======== Input data ========
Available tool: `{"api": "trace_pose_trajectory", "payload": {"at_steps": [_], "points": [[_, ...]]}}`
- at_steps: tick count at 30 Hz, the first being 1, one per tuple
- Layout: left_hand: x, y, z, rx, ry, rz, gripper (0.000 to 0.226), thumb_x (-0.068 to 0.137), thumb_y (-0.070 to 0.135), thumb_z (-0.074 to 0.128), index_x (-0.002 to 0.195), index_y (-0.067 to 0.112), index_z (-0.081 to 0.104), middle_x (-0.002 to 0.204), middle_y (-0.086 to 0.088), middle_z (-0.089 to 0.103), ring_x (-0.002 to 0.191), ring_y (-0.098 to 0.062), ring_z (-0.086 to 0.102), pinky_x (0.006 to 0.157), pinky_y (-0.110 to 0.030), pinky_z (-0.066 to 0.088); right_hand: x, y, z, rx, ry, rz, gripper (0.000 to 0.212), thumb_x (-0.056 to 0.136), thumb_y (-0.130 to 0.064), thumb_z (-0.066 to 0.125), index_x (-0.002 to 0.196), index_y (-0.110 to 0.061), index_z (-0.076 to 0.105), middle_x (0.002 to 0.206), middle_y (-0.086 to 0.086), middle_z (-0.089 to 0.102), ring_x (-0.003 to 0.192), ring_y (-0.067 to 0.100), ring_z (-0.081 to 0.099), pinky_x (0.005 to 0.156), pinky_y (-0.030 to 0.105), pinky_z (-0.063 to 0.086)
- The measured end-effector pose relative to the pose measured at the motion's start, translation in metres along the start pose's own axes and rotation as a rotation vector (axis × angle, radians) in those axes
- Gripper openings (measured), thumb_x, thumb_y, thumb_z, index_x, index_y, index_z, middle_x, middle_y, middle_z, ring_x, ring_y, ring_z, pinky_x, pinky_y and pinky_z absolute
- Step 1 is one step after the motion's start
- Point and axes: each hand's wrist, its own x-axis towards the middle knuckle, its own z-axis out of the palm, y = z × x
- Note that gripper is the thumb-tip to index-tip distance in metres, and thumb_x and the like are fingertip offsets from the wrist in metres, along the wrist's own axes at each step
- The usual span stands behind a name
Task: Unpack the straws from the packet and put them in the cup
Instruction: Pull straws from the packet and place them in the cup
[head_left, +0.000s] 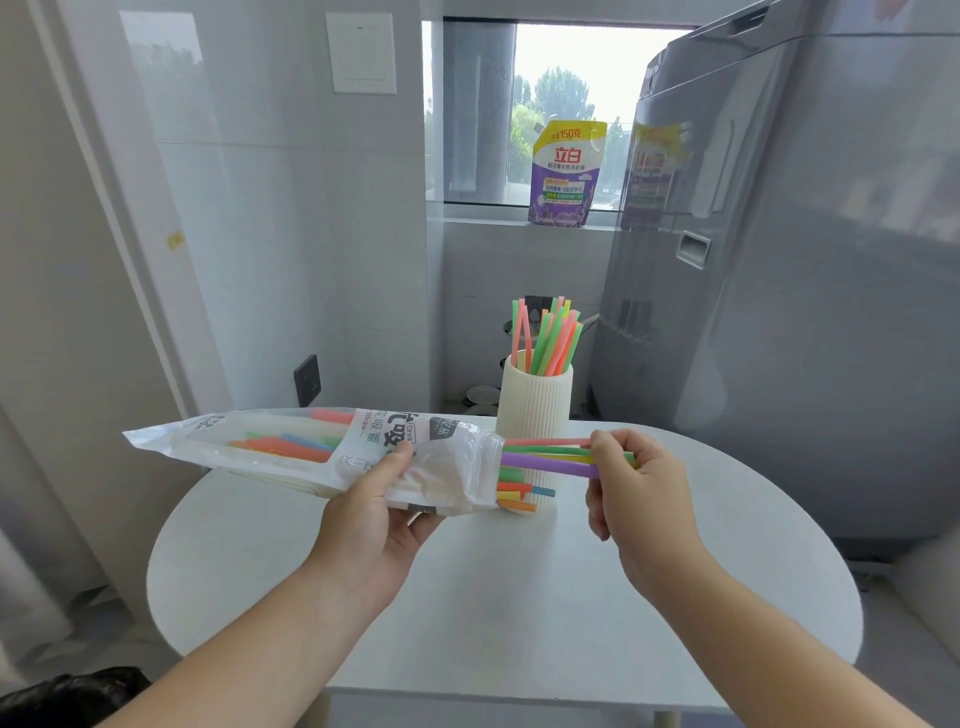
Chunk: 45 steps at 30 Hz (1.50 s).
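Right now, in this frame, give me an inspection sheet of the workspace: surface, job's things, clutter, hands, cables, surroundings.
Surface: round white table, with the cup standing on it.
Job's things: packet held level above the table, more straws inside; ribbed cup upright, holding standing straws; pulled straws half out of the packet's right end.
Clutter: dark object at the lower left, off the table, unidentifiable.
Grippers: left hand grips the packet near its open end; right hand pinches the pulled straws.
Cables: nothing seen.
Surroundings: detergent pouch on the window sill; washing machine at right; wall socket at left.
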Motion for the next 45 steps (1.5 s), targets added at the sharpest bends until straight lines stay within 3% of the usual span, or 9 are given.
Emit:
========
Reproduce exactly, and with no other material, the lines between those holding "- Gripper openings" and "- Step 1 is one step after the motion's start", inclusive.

• Response to the task:
- Gripper openings (measured), thumb_x, thumb_y, thumb_z, index_x, index_y, index_z, middle_x, middle_y, middle_z, ring_x, ring_y, ring_z, pinky_x, pinky_y and pinky_z absolute
- Step 1 is one step after the motion's start

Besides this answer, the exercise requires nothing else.